→ GIVEN MATERIAL:
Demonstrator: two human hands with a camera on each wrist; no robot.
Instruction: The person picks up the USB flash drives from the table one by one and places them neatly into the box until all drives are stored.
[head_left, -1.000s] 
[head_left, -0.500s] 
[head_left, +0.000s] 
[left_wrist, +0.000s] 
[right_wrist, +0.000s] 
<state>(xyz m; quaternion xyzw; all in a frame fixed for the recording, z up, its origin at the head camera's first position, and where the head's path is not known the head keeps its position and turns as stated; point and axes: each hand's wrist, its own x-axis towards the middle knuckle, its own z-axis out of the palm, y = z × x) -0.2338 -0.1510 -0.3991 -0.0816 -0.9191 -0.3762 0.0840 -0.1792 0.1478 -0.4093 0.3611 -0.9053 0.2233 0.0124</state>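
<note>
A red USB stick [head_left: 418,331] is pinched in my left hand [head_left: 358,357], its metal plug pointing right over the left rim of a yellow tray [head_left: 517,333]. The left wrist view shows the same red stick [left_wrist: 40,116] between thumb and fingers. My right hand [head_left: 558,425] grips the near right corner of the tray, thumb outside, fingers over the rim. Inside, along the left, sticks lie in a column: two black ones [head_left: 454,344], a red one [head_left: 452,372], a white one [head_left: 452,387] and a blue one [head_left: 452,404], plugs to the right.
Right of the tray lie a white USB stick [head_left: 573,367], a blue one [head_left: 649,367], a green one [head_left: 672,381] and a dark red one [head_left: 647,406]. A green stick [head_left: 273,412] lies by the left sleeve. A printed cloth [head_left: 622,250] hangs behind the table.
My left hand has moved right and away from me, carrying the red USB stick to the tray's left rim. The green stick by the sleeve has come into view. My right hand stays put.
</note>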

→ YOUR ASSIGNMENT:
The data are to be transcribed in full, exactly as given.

→ ANSWER TO THIS PROBLEM:
Demonstrator: two human hands with a camera on each wrist; no robot.
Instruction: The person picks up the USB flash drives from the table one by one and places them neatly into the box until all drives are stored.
[head_left, -1.000s] 
[head_left, -0.500s] 
[head_left, +0.000s] 
[left_wrist, +0.000s] 
[right_wrist, +0.000s] 
<state>(xyz m; quaternion xyzw; all in a frame fixed for the recording, z up, its origin at the head camera's first position, and where the head's path is not known the head keeps its position and turns as stated; point and axes: each hand's wrist, its own x-axis towards the middle knuckle, its own z-axis out of the palm, y = z × x) -0.2338 -0.1510 -0.3991 -0.0816 -0.9191 -0.3762 0.0840 -0.1792 0.1478 -0.4093 0.3611 -0.9053 0.2233 0.0124</state>
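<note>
A red USB stick [head_left: 418,331] is pinched in my left hand [head_left: 358,357], its metal plug pointing right over the left rim of a yellow tray [head_left: 517,333]. The left wrist view shows the same red stick [left_wrist: 40,116] between thumb and fingers. My right hand [head_left: 558,425] grips the near right corner of the tray, thumb outside, fingers over the rim. Inside, along the left, sticks lie in a column: two black ones [head_left: 454,344], a red one [head_left: 452,372], a white one [head_left: 452,387] and a blue one [head_left: 452,404], plugs to the right.
Right of the tray lie a white USB stick [head_left: 573,367], a blue one [head_left: 649,367], a green one [head_left: 672,381] and a dark red one [head_left: 647,406]. A green stick [head_left: 273,412] lies by the left sleeve. A printed cloth [head_left: 622,250] hangs behind the table.
My left hand has moved right and away from me, carrying the red USB stick to the tray's left rim. The green stick by the sleeve has come into view. My right hand stays put.
</note>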

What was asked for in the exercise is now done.